§ Instructions to follow
Set down all of the records word for word.
Segment Start: Data extract
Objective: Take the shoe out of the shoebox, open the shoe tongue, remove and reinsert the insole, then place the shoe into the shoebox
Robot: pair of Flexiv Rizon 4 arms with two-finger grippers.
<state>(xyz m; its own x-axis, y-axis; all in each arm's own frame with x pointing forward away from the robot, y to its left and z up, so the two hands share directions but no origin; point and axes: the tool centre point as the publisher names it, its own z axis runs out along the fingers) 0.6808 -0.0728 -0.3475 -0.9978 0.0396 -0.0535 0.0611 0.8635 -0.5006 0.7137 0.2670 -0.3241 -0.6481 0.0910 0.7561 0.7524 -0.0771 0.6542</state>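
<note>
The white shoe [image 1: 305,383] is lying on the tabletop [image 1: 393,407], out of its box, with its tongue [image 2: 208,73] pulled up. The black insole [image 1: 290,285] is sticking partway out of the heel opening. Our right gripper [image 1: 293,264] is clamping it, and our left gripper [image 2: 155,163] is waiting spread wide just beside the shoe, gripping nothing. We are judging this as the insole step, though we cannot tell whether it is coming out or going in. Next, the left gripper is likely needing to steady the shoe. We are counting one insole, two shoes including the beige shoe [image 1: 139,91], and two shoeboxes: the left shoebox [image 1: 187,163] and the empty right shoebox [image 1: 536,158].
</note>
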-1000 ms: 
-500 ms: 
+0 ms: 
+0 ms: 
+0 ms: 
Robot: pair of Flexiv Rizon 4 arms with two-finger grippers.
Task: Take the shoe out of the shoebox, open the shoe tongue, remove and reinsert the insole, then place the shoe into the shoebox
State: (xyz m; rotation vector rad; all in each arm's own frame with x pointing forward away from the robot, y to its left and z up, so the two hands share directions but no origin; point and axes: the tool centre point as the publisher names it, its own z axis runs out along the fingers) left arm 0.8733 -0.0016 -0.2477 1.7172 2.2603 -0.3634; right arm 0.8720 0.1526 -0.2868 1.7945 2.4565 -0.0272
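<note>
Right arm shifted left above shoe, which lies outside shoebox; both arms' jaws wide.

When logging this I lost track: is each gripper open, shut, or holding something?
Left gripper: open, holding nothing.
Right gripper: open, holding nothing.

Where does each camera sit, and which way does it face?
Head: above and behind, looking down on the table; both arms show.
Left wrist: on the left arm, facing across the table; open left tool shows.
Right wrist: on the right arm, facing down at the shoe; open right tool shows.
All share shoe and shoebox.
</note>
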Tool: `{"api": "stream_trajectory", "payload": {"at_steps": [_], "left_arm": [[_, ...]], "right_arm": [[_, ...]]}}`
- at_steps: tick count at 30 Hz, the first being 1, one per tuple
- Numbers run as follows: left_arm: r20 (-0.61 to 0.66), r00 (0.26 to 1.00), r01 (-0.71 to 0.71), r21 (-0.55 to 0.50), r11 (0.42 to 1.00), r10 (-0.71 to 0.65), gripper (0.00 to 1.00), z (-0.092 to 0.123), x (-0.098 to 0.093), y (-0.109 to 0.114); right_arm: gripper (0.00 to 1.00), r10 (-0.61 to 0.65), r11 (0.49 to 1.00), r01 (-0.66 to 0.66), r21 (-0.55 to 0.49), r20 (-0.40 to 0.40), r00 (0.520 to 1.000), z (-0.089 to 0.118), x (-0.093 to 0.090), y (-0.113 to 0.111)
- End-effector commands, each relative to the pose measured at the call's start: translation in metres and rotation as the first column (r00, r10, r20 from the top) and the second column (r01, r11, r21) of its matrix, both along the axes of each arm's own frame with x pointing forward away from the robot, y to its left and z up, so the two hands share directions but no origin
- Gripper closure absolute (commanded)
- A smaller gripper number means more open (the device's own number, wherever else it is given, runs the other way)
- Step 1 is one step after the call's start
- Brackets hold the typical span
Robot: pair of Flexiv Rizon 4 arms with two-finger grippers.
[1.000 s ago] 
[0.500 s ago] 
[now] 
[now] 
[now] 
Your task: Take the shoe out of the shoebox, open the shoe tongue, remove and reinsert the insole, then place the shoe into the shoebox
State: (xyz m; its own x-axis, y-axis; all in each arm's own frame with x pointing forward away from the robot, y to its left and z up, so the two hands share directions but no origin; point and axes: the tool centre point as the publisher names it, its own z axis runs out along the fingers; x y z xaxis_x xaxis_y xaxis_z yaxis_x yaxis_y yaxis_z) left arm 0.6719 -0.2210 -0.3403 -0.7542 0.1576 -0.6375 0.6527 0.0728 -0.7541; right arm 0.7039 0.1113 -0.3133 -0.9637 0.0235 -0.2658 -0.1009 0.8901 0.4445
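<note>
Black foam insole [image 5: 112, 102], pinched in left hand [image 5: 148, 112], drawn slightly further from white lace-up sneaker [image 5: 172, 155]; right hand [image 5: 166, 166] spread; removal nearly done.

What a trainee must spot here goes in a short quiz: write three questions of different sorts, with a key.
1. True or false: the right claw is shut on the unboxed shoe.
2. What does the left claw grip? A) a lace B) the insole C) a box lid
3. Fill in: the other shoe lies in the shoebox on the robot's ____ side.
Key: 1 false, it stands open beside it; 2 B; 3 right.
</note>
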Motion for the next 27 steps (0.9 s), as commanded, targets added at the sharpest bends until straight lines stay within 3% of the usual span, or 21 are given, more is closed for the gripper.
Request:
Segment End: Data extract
§ Solved problem
Objective: Take the shoe out of the shoebox, open the shoe tongue, remove and reinsert the insole, then place the shoe into the shoebox
Robot: pair of Flexiv Rizon 4 arms with two-finger grippers.
<state>(xyz m; its own x-axis, y-axis; all in each arm's own frame with x pointing forward away from the robot, y to its left and z up, so the two hands share directions but no origin; point and axes: the tool centre point as the publisher names it, its own z axis runs out along the fingers) 0.6808 -0.0728 -0.3475 -0.9978 0.0396 -0.0535 0.0611 0.8635 -0.5006 0.7137 0.2670 -0.3241 -0.6481 0.0910 0.7561 0.7524 -0.0771 0.6542</state>
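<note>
The white shoe [image 1: 305,383] is lying on the tabletop [image 1: 393,407], out of its box, with its tongue [image 2: 208,73] pulled up. The black insole [image 1: 290,285] is sticking partway out of the heel opening. Our right gripper [image 1: 293,264] is clamping it, and our left gripper [image 2: 155,163] is waiting spread wide just beside the shoe, gripping nothing. We are judging this as the insole step, though we cannot tell whether it is coming out or going in. Next, the left gripper is likely needing to steady the shoe. We are counting one insole, two shoes including the beige shoe [image 1: 139,91], and two shoeboxes: the left shoebox [image 1: 187,163] and the empty right shoebox [image 1: 536,158].
</note>
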-1000 ms: 
-500 ms: 
+0 ms: 
+0 ms: 
+0 ms: 
Robot: pair of Flexiv Rizon 4 arms with two-finger grippers.
Task: Take the shoe out of the shoebox, open the shoe tongue, remove and reinsert the insole, then place the shoe into the shoebox
State: (xyz m; rotation vector rad; all in each arm's own frame with x pointing forward away from the robot, y to its left and z up, so the two hands share directions but no origin; point and axes: the tool centre point as the publisher names it, its own z axis runs out along the fingers) left arm 0.8733 -0.0016 -0.2477 1.7172 2.2603 -0.3634; right arm 0.8720 0.1526 -0.2868 1.7945 2.4565 -0.0272
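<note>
Right arm shifted left above shoe, which lies outside shoebox; both arms' jaws wide.

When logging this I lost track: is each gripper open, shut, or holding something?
Left gripper: open, holding nothing.
Right gripper: open, holding nothing.

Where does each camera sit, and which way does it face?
Head: above and behind, looking down on the table; both arms show.
Left wrist: on the left arm, facing across the table; open left tool shows.
Right wrist: on the right arm, facing down at the shoe; open right tool shows.
All share shoe and shoebox.
</note>
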Tool: `{"api": "stream_trajectory", "payload": {"at_steps": [_], "left_arm": [[_, ...]], "right_arm": [[_, ...]]}}`
- at_steps: tick count at 30 Hz, the first being 1, one per tuple
- Numbers run as follows: left_arm: r20 (-0.61 to 0.66), r00 (0.26 to 1.00), r01 (-0.71 to 0.71), r21 (-0.55 to 0.50), r11 (0.42 to 1.00), r10 (-0.71 to 0.65), gripper (0.00 to 1.00), z (-0.092 to 0.123), x (-0.098 to 0.093), y (-0.109 to 0.114); right_arm: gripper (0.00 to 1.00), r10 (-0.61 to 0.65), r11 (0.49 to 1.00), r01 (-0.66 to 0.66), r21 (-0.55 to 0.49), r20 (-0.40 to 0.40), r00 (0.520 to 1.000), z (-0.089 to 0.118), x (-0.093 to 0.090), y (-0.113 to 0.111)
- End-effector commands, each relative to the pose measured at the call's start: translation in metres and rotation as the first column (r00, r10, r20 from the top) and the second column (r01, r11, r21) of its matrix, both along the axes of each arm's own frame with x pointing forward away from the robot, y to its left and z up, so the two hands share directions but no origin
- Gripper closure absolute (commanded)
- A smaller gripper number means more open (the device's own number, wherever else it is given, runs the other way)
- Step 1 is one step after the call's start
- Brackets hold the typical span
Robot: pair of Flexiv Rizon 4 arms with two-finger grippers.
[1.000 s ago] 
[0.500 s ago] 
[now] 
[now] 
[now] 
Your task: Take the shoe out of the shoebox, open the shoe tongue, remove and reinsert the insole, then place the shoe into the shoebox
State: (xyz m; its own x-axis, y-axis; all in each arm's own frame with x pointing forward away from the robot, y to its left and z up, so the two hands share directions but no origin; point and axes: the tool centre point as the publisher names it, its own z axis runs out along the fingers; x y z xaxis_x xaxis_y xaxis_z yaxis_x yaxis_y yaxis_z) left arm 0.6719 -0.2210 -0.3403 -0.7542 0.1576 -0.6375 0.6527 0.0728 -0.7541; right arm 0.7039 0.1113 -0.3133 -0.9637 0.0235 -0.2658 -0.1009 0.8901 0.4445
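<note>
Black foam insole [image 5: 112, 102], pinched in left hand [image 5: 148, 112], drawn slightly further from white lace-up sneaker [image 5: 172, 155]; right hand [image 5: 166, 166] spread; removal nearly done.

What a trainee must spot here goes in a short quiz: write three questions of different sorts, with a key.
1. True or false: the right claw is shut on the unboxed shoe.
2. What does the left claw grip? A) a lace B) the insole C) a box lid
3. Fill in: the other shoe lies in the shoebox on the robot's ____ side.
Key: 1 false, it stands open beside it; 2 B; 3 right.
</note>
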Motion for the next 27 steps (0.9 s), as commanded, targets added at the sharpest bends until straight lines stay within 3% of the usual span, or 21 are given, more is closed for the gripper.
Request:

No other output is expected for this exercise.